Most Tufts Health Plan insurance  plans have a copay, which is a preset amount you pay for for covered health services at the time you receive care. However, the amount of your copay depends on the details of your specific plan. Although you will not pay a copay when you use a doctor or facility that is out-of-network, you are responsible for paying coinsurance, which is a percentage of the total bill. Coinsurance is usually much more expensive than an in-network copay. You can review your copayment amounts by logging in to your secure member portal, checking your benefit document for details, or calling member services. You can find member services phone numbers here or on your insurance card.

What is my deductible for therapy with Tufts Health Plan?

Deductibles also depend on the specific insurance you have through Tufts Health Plan. You usually determine your annual deductible when you purchase insurance. To find out what your deductible is, you can check your plan documents, log into your secure member portal, or contact member services for more information. Member services phone numbers are available here or on your insurance card.

What happens if I don’t use a Tufts Health Plan therapist?

If you don’t use a Tufts Health Plan therapist, you’ll be responsible for navigating out-of-network benefits. This process can be confusing, so it’s best to call member services directly to get more information. Member services phone numbers are available here or on your insurance card.

When you call your insurance company, be sure to ask:

  • What is my annual deductible?

  • Do I have an additional out-of-network deductible?

  • What is my coinsurance for outpatient mental health?

  • Do I need a referral from a primary care physician or an in-network therapist to see an out-of-network therapist?

  • How do I submit out-of-network claims for reimbursement?

Claims and Reimbursements for Tufts Health Plan

How long do you have to submit a health insurance claim with Tufts Health Plan?

You must submit your claims within 90 days of the date of service. If Tufts Health Plan receives a claim that is not within the 90-day period, the claim will be denied.

How do I complete Tufts Health Plan claims for therapy?

Electronic submission is preferred for Tufts Health Plan claims, but you can also submit a paper claim by mail. Full instructions for submitting claims are available here.

What is the Tufts Health Plan claims address?

Tufts Health Plan has multiple claims addresses for different plans. All of the addresses are available here; be sure to choose the one that matches the name of your plan.

What is the number for Tufts Health Plan behavioral health?  

If you have an employer-sponsored insurance plan, you can contact Tufts Health Plan at 800-208-9565. For other plans, you can contact 888-257-1985.

How should I get therapy if I don’t have insurance?  

If you want to find a therapist but don’t have insurance, you can visit Zencare’s search page to look for therapists who have sliding scale fee options or who offer sessions within your price range.

How can I find Tufts Health Plan therapists?

If you live in Rhode Island or Boston, you can find a therapy provider who accepts Tufts Health Plan insurance on Zencare.

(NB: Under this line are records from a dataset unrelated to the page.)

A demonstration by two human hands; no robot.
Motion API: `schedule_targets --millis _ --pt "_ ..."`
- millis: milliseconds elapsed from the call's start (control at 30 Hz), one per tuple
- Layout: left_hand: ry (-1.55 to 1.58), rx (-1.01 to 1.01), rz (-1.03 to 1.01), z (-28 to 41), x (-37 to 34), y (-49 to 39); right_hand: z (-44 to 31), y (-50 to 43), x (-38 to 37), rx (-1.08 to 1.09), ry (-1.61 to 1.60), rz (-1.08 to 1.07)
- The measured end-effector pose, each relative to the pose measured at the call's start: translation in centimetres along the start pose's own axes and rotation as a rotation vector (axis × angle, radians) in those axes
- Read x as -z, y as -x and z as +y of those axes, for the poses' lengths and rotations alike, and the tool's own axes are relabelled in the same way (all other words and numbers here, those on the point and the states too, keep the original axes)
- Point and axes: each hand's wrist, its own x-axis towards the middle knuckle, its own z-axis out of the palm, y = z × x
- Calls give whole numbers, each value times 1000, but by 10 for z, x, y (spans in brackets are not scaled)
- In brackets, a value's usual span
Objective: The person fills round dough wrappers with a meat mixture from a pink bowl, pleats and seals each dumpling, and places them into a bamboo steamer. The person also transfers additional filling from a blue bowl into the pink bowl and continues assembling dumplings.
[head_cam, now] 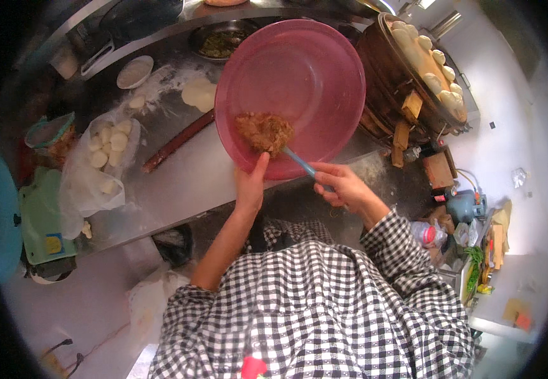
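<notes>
A large pink plastic basin (297, 71) is tilted towards me above the metal worktop. My left hand (251, 182) grips its near rim, thumb over the inside and the fingers hidden beneath. In the low side of the basin lies a lump of brown minced filling (264, 131). My right hand (345, 187) is closed around the handle of a blue utensil (300, 161); its far end is buried in the filling, so its kind cannot be told. Just left of the basin are flattened rounds of dough (198, 94) and a dark red wooden rolling pin (179, 141).
At the right stands a stack of wooden steamers (387, 71) topped with several pale buns (432, 83). On the left lie a plastic bag with dough pieces (108, 142), a white bowl (135, 72) and a green scale (42, 218). A dark bowl of greens (219, 45) sits behind.
</notes>
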Motion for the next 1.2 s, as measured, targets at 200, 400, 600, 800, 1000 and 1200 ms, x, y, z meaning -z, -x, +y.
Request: schedule_targets --millis 200,400,600,800,1000,1200 --pt "-13 186 -12 9 -2 3 -17 -6 -5 620 739 265" --pt "143 234 -80 28 -10 5 -16 2 1 824 1502 308" --pt "152 351 -50 24 2 16 -49 28 26 696 1642 205" --pt "47 384 -170 17 16 22 -65 0 40 869 1480 107" --pt "26 277 -164 26 22 20 -106 19 19 701 1658 -21" --pt "32 268 -87 31 24 13 -105 22 11 843 1578 -153"
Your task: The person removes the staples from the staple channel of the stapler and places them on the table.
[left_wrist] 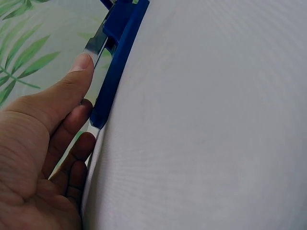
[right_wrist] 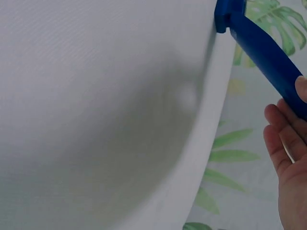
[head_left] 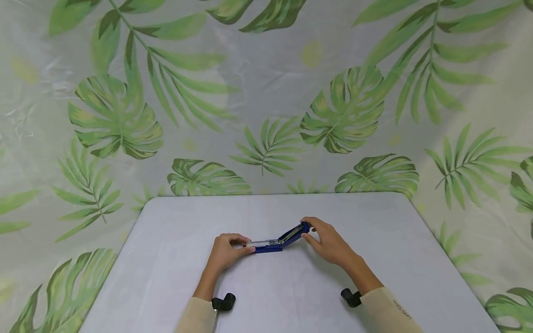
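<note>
A blue stapler (head_left: 268,248) is folded wide at its hinge over the white table, its top arm swung up to the right. At the left end, my left hand (head_left: 226,252) pinches the silver metal rail; in the left wrist view the thumb (left_wrist: 82,64) presses on the rail beside the blue base (left_wrist: 111,91). My right hand (head_left: 329,243) grips the raised end of the blue top arm (right_wrist: 268,60) between thumb and fingers. The hinge part (right_wrist: 230,12) sits low by the table in the right wrist view.
The white table (head_left: 291,296) has rounded back corners. Behind and around it hangs a pale curtain (head_left: 270,92) printed with green leaves. A black wrist camera (head_left: 224,302) is strapped at the left wrist and another (head_left: 351,298) at the right.
</note>
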`<action>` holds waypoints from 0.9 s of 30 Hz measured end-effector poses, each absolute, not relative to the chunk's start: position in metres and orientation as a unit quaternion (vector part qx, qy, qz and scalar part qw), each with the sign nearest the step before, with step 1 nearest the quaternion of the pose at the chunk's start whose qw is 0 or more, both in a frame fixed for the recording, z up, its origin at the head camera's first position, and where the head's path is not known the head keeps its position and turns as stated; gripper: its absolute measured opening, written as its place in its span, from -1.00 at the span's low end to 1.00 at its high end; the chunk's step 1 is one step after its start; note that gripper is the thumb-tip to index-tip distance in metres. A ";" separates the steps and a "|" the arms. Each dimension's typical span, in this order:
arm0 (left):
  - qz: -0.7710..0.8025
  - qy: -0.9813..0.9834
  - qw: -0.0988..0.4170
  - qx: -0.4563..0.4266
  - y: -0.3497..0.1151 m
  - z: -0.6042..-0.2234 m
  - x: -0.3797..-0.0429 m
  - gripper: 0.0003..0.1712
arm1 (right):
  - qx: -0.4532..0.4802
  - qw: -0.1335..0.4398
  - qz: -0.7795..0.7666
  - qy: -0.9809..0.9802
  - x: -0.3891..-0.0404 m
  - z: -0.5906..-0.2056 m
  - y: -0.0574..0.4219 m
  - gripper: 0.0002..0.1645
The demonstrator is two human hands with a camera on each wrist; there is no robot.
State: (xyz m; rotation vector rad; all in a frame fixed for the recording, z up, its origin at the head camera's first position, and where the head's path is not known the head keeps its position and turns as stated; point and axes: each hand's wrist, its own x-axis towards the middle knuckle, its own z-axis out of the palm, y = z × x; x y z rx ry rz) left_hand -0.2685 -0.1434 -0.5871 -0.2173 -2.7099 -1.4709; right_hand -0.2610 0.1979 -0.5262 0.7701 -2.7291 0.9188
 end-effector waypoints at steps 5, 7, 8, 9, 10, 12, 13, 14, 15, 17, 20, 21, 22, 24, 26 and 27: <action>-0.478 -0.875 0.027 -0.067 -0.143 -0.585 -0.269 -0.76 | 0.251 0.072 0.311 -0.914 -0.261 -0.530 0.205 -0.48; -0.479 -0.875 0.025 -0.064 -0.143 -0.585 -0.269 -0.76 | 0.247 0.068 0.310 -0.916 -0.260 -0.533 0.207 -0.48; -0.479 -0.875 0.024 -0.063 -0.143 -0.585 -0.269 -0.76 | 0.245 0.067 0.307 -0.917 -0.260 -0.534 0.208 -0.48; -0.480 -0.875 0.025 -0.062 -0.143 -0.586 -0.269 -0.76 | 0.244 0.065 0.305 -0.918 -0.260 -0.536 0.209 -0.48; -0.481 -0.874 0.025 -0.062 -0.143 -0.586 -0.268 -0.76 | 0.242 0.064 0.303 -0.919 -0.259 -0.537 0.210 -0.48; -0.485 -0.872 0.026 -0.065 -0.143 -0.586 -0.268 -0.75 | 0.238 0.062 0.298 -0.922 -0.259 -0.540 0.212 -0.49; -0.486 -0.871 0.027 -0.067 -0.143 -0.586 -0.268 -0.74 | 0.235 0.060 0.297 -0.924 -0.258 -0.541 0.213 -0.49; -0.488 -0.870 0.028 -0.069 -0.143 -0.587 -0.268 -0.74 | 0.232 0.058 0.295 -0.925 -0.258 -0.542 0.213 -0.49; -0.489 -0.869 0.029 -0.072 -0.143 -0.587 -0.268 -0.74 | 0.229 0.055 0.294 -0.926 -0.258 -0.544 0.214 -0.50; -0.491 -0.868 0.028 -0.073 -0.144 -0.588 -0.268 -0.74 | 0.222 0.050 0.289 -0.930 -0.257 -0.546 0.215 -0.51; -0.491 -0.867 0.030 -0.076 -0.144 -0.589 -0.269 -0.73 | 0.216 0.043 0.289 -0.932 -0.257 -0.551 0.217 -0.52; -0.492 -0.867 0.030 -0.076 -0.143 -0.589 -0.269 -0.73 | 0.214 0.041 0.291 -0.931 -0.257 -0.552 0.218 -0.53; -0.492 -0.867 0.029 -0.075 -0.143 -0.589 -0.269 -0.73 | 0.213 0.040 0.291 -0.932 -0.257 -0.553 0.218 -0.53; -0.491 -0.867 0.030 -0.076 -0.143 -0.589 -0.269 -0.74 | 0.212 0.038 0.293 -0.932 -0.257 -0.555 0.219 -0.53; -0.490 -0.868 0.028 -0.072 -0.143 -0.590 -0.269 -0.74 | 0.211 0.034 0.295 -0.932 -0.258 -0.554 0.219 -0.52; -0.489 -0.868 0.031 -0.074 -0.143 -0.590 -0.269 -0.74 | 0.210 0.033 0.293 -0.932 -0.258 -0.554 0.219 -0.51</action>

Select Tufts Health Plan as your insurance company under "Payment Options" to view therapists who are in-network.

Visit therapists’ profiles to watch an introductory video, check up-to-date availability, and book a free initial call to find the right therapist for you.

Live outside those areas? You can go to the Tufts online directory and either log into your account or search for providers by plan name. In either case, you can select “behavioral health” or “mental health” as your provider type and search for therapists in your area. Note, however, that information is often out of date. Reach out to multiple therapists, and don’t be discouraged!